One thing you can do is save a 3D rendering as a 2D paint file (such as an IFF, PCX, GIF, or BMP file), then load it into another program as a background. 3D Workshop 2.0 lets you save a rendering as a paint file for use in another program, and also allows paint files to be used as backgrounds for renderings within the program. Virtual Reality Studio 2.0 worlds can be enclosed in a paint-file border. Many 3D programs also support the Autodesk FLI and FLC animation file formats. Save your 3D animations in one of these formats, and you can use an animation program such as Autodesk Animator to edit them and even combine several animations.

Take Your Time

Don't let software claims of "vastly increased rendering times" deceive you into thinking that you can quickly and spontaneously create 3D graphics. Working with a fast PC and a 3D program employing the most advanced rendering techniques is still slow at best. Be patient and careful. As your work becomes more complex and ambitious, expect to do a lot of waiting and experimenting. But don't let the hard work and the slow pace put you off. The thrill of exploring the frontier of the third dimension is well worth it.

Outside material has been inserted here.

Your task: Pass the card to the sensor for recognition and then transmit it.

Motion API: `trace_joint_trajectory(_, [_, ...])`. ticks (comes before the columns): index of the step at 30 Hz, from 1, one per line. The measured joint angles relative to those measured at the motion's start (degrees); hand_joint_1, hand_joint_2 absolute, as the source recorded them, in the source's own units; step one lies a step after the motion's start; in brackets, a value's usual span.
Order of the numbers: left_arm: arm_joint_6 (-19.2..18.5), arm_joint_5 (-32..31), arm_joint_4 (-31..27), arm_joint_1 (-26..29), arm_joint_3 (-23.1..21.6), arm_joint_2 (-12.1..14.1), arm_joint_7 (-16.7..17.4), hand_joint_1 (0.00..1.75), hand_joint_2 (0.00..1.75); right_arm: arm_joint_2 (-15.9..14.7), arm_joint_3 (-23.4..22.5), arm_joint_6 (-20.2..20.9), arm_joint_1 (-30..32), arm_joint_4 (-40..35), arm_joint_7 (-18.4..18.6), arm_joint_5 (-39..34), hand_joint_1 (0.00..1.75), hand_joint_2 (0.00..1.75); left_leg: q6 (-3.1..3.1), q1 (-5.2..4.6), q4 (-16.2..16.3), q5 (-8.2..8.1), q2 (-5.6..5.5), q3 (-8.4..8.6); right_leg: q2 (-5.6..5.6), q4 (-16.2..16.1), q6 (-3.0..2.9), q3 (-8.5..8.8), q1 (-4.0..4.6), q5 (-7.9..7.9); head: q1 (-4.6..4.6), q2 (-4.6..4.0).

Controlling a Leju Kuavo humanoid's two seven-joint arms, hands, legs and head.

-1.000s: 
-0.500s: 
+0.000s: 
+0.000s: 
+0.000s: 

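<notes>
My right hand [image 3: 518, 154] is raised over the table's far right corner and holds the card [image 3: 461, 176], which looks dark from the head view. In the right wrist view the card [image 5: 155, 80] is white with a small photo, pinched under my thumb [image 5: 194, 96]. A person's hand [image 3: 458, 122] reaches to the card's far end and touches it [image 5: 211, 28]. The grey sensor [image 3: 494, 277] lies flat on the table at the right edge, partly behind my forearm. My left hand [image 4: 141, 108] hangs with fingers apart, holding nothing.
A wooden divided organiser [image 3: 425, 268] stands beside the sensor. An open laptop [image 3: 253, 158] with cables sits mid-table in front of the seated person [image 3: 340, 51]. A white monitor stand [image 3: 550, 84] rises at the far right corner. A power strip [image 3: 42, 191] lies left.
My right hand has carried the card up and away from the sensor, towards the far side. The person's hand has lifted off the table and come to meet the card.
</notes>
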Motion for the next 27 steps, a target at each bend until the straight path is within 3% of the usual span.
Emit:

3D Plan--$49.95 Autodesk Retail Products (11911 North Creek Parkway South, Bothell, Washington 98011, 800-228-3601 or 206-487-2233)

Requirements: IBM PC or compatible, 640K RAM, 2MB of EMS memory, 2MB of hard disk space, DOS 3.0 or higher, EGA or VGA, and mouse. Math coprocessor recommended. Also requires one other Home Series program.

3D Workshop 2.0--$299.95 Presidio Software (distributed by Brown-Wagh Publishing, 160 Knowles Drive Los Gatos, California 95030, 408-378-383)

Requirements: IBM PC or compatible, 640K RAM, DOS 3.0, EGA or VGA, and mouse. Math coprocessor recommended.

Virtual Reality Studio 2.0--$99.95 Domark Software (1900 South Norfolk, Suite 202, San Mateo, California 94403, 415-513-8929)

Requirements: IBM PC or compatible, 640K RAM, DOS 3.0 or higher, EGA or VGA graphics adapter, and mouse. A 12-MHz 286 or faster processor is recommended.

Vistapro 3.0--$129.95 Makepath Flight Director 1.0--$69.95 TerraMorph--$69.95 Virtual Reality Laboratories (2341 Ganador Court San Luis Obispo, California 93401, 805-545-8515)

Requirements: IBM PC or compatible, 640K RAM, 3MB of hard disk space, VGA or Super VGA graphics adapter, and mouse.